Systemic inequities, dignity, and trust in the context of HIV care: a qualitative analysis.

作者信息

Sanchez Amanda L, Mills Chynna, Coley DeAuj'Zhane, Hoskins Katelin, Momplaisir Florence, Gross Robert, Brady Kathleen A, Beidas Rinad S

机构信息

Department of Psychology, George Mason University, Fairfax, VA, USA.
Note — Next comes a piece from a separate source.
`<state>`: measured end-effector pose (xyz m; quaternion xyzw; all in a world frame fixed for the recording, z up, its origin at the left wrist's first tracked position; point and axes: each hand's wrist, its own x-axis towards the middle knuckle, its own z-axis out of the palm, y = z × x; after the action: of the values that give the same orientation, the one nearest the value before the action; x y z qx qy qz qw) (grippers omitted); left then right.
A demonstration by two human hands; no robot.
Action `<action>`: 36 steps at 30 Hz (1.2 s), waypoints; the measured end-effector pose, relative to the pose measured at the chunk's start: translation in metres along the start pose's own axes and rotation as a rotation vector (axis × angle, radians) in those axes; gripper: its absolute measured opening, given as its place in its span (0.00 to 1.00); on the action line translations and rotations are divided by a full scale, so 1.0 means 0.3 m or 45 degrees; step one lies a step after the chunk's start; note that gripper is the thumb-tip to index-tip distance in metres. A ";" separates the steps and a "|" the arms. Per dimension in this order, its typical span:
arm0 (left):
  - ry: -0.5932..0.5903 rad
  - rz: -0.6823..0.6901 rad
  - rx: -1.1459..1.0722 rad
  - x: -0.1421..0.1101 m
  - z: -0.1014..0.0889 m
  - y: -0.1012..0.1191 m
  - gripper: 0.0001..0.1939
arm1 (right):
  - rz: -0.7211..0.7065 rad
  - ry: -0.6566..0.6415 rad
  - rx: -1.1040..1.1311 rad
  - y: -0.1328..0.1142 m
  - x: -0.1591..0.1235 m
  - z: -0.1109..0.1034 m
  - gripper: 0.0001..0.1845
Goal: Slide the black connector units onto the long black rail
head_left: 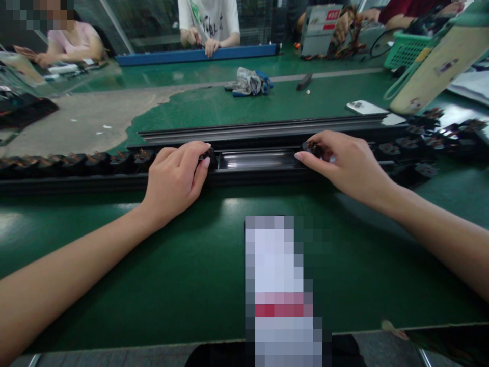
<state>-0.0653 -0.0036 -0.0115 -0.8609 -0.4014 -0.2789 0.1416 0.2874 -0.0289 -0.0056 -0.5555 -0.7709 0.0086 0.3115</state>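
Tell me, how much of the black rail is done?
Quite a lot, it looks. Done: a row of small black connectors sits along the black rail on the left, and more connectors lie on the right. In hand: your left hand and right hand each hold a connector. Left: the bare, shiny stretch of channel between them.

The 1 head-worn view faces forward and down, close above the left hand (174,184), right hand (347,168) and green workbench (160,255).
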 end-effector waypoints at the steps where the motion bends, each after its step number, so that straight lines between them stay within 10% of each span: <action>1: 0.002 0.002 0.004 0.000 0.000 0.000 0.17 | -0.004 -0.004 0.011 0.002 0.000 -0.003 0.18; 36: -0.062 -0.086 -0.067 0.001 -0.008 0.010 0.20 | -0.001 -0.027 0.052 0.034 -0.002 -0.024 0.18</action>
<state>-0.0635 -0.0064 -0.0095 -0.8568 -0.4260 -0.2728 0.0997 0.2999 -0.0280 -0.0038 -0.5486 -0.7741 0.0303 0.3145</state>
Department of Psychiatry and Behavioral Sciences, Feinberg School of Medicine, Northwestern University, Chicago, IL, USA.

出版信息

Int J Equity Health. 2025 May 6;24(1):123. doi: 10.1186/s12939-025-02481-8.

Abstract

Adherence and retention in care are key targets to achieve favorable health outcomes for people with HIV. Challenges with adherence and retention are pronounced for marginalized communities facing intersectional structural oppression. Community health worker delivery of Managed Problem Solving (MAPS+), an evidence-based behavioral intervention, has the potential to improve adherence and retention, yet understanding structural inequities affecting people with HIV is necessary to increase the likelihood of equitable implementation. The current study explores systemic inequities influencing HIV care adherence and retention, and approaches to address these challenges. We conducted semi-structured interviews with 13 clinics and 4 constituent groups: prescribing clinicians, non-prescribing clinical team members (e.g., medical case managers), clinic administrators, and policymakers. Through reflexive thematic analysis within a constructionist paradigm, we identified two key themes. The first elucidated experiences of systemic inequities such as access to resources, healthcare system navigation difficulties, power differentials, medical mistrust, intersectional stigma and potential patient burden associated with MAPS+. The second theme highlighted the ways in which staff and clinicians shoulder the burden of addressing inequities by approaching people with HIV with dignity and developing trusting relationships and how MAPS + can bolster this approach by partnering with and centering patient needs. While these individual and organizational efforts are valuable, ending the HIV epidemic requires structural changes to address systemic inequities directly. This research underscores the complex interplay between structural oppression and HIV care, calling for comprehensive approaches to achieve health equity.

摘要

坚持治疗和持续接受治疗是为艾滋病毒感染者实现良好健康结果的关键目标。对于面临交叉结构性压迫的边缘化社区而言,坚持治疗和持续接受治疗面临着严峻挑战。社区卫生工作者提供的循证行为干预措施——管理式问题解决法(MAPS+),有可能改善治疗的坚持率和持续率,但要提高公平实施的可能性,就必须了解影响艾滋病毒感染者的结构性不平等问题。本研究探讨了影响艾滋病毒治疗坚持率和持续率的系统性不平等问题,以及应对这些挑战的方法。我们对13家诊所和4个组成群体进行了半结构化访谈:开处方的临床医生、非开处方的临床团队成员(如医疗病例管理人员)、诊所管理人员和政策制定者。通过建构主义范式下的反思性主题分析,我们确定了两个关键主题。第一个主题阐述了系统性不平等的经历,如资源获取、医疗系统导航困难、权力差异、医疗不信任、交叉污名以及与MAPS+相关的潜在患者负担。第二个主题强调了工作人员和临床医生通过以尊严对待艾滋病毒感染者并建立信任关系来承担解决不平等问题的负担的方式,以及MAPS+如何通过与患者需求合作并以患者需求为中心来支持这种方法。虽然这些个人和组织的努力很有价值,但要终结艾滋病毒流行,需要进行结构性变革以直接解决系统性不平等问题。这项研究强调了结构性压迫与艾滋病毒治疗之间复杂的相互作用,呼吁采取综合方法来实现健康公平。